Sources: https://www.section.io/engineering-education/building-a-simple-translation-app-using-python-for-beginners/

**OPTION 1 (en, fr, ro, de):** The **T5 base model** (Google) on **Hugging Face** \
The available languages are `en, fr, ro, de` (**English, French, Romanian, German**): https://huggingface.co/t5-base \
The **T5 base model** (Google) is a **transformer-based architecture** that uses a **text-to-text** approach \
Each **NLP** task (e.g., translation, question answering, sentence completion, word sense disambiguation, sentiment analysis, classification) is cast as feeding the model **source text** as input and training it to generate some **target text** \

For more on the **text-to-text** approach of Google's **T5**, see Raffel *et al* (2020): https://arxiv.org/pdf/1910.10683.pdf

**Hugging Face** is an open-source and platform provider of **machine learning** technologies.

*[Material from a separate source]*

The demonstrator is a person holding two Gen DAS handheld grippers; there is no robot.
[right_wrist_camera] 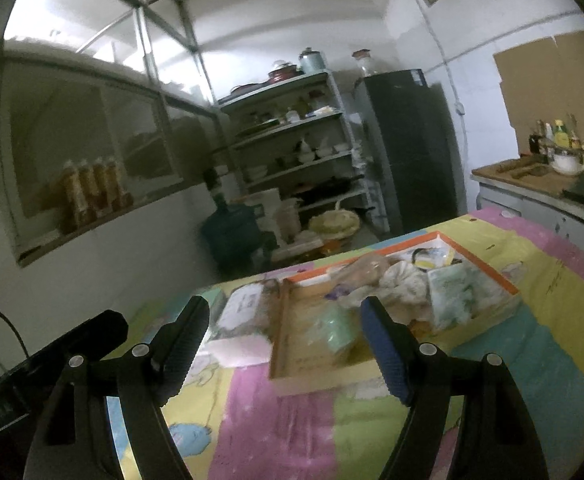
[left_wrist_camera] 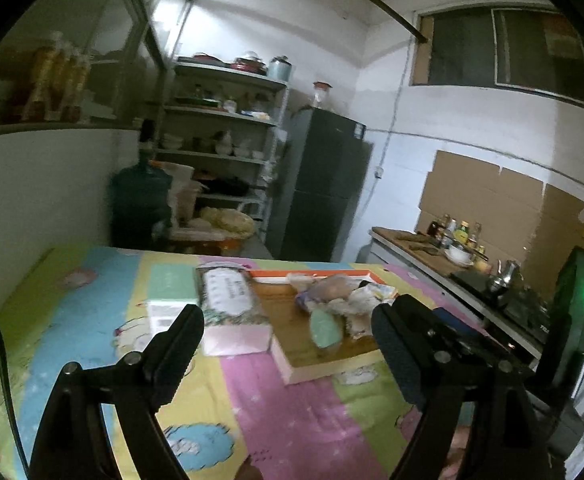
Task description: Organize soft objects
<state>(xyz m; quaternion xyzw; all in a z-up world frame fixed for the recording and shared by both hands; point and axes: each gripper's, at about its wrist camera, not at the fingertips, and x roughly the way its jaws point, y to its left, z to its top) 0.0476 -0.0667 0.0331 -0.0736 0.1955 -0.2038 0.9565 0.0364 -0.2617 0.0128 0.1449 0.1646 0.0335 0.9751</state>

It has many **transformer pipelines**. **Pipelines** are an easy way to use models for **inference** \
Here is the relevant documentation for these **pipelines**: https://huggingface.co/docs/transformers/main_classes/pipelines \
The `TranslationPipeline` is a task-specific **pipeline** that allows **translation from one language to another** \

**STEP 1 of OPTION 1:** Install Pytorch

In [1]:
!pip3 install torch==1.8.1+cpu torchvision==0.9.1+cpu torchaudio==0.8.1 -f https://download.pytorch.org/whl/lts/1.8/torch_lts.html

Looking in indexes: https://pypi.org/simple, https://us-python.pkg.dev/colab-wheels/public/simple/
Looking in links: https://download.pytorch.org/whl/lts/1.8/torch_lts.html
Collecting torch==1.8.1+cpu
  Downloading https://download.pytorch.org/whl/lts/1.8/cpu/torch-1.8.1%2Bcpu-cp37-cp37m-linux_x86_64.whl (169.1 MB)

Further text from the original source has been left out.